The Indian government has commercialised the coal sector by ending CIL’s monopoly and allowing private players to take part in coal-mining activities without any restrictions on the end use of the coal. However, it will take time for these players to set themselves up and stabilise operations. Therefore, CIL will continue to dominate India’s coal production ecosystem for some time.
Financial Strength: Before the Covid crisis, CIL had been growing its revenue at a compounded annual growth rate of around 7 per cent per year. The company’s operating margins have also remained stable at between 21 and 25 per cent, except during the 2016 to 2018 period, when the company was battling a drop in sales due to shortage of coal while expenses kept growing. However, CIL has managed to overcome these roadblocks and scale production.
Despite the capital-intensive nature of the business, CIL has a low debt gearing of around 0.15, implying that 85 per cent of CIL’s capital comes from its internal accruals. However, short term working capital loans might increase as the company is struggling to collect its dues from power generation companies.
The economic slowdown has affected the liquidity position of power generation companies. Even then, CIL has managed to bring down receivables to Rs 17,000 crore from around Rs 25,000 crore in the beginning of the fiscal 2021.
CIL has been cash flow positive for years. Though the business requires a high level of investment, the company has funded its capital expenditure through a mix of operating cash flows, interest income and accrued cash. So far, the company has maintained positive cash flows from both operating and investing activities. The prudent financial management has helped it remain virtually debt-free and allowed it to pay hefty dividends to shareholders.
Valuations: The company is currently valued at five times enterprise value (EV) to earnings before interest, depreciation, taxes and amortisation (EBIDTA).The price-to-earnings ratio stands at around 7. The company has consistently paid a high dividend that has resulted in a dividend yield of 11 per cent. To put this into perspective, if you invest in a savings account, you would receive interest of 4 per cent per annum, while CIL’s stock offers three times the return. The stock has been battered with negative investor sentiment for years.

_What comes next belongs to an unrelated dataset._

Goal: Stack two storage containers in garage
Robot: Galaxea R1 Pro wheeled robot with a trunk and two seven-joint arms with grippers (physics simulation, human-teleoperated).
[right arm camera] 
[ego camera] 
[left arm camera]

However, despite its pre-Covid growth rates, the market does not expect it to grow at a high rate. Most investors would call it a value-trap, but its financial and physical performance has shown otherwise.
Given the negative investor sentiment around the stock, most negatives have been priced-in and weaker hands have moved out; therefore, the stock is unlikely to go down any further. The stock can also serve as a good substitute for cash, and allow investors to earn higher returns on the money with the upside optionality.
In conclusion, the business does face issues of inefficiency, environmental concerns and babudom. However, the extremely low valuation in a frothy market indicates the pessimism around the stock, which limits the downside. The favourable macroeconomic scenario, CIL’s healthy financial profile and its low valuation can make it a potentially good investment.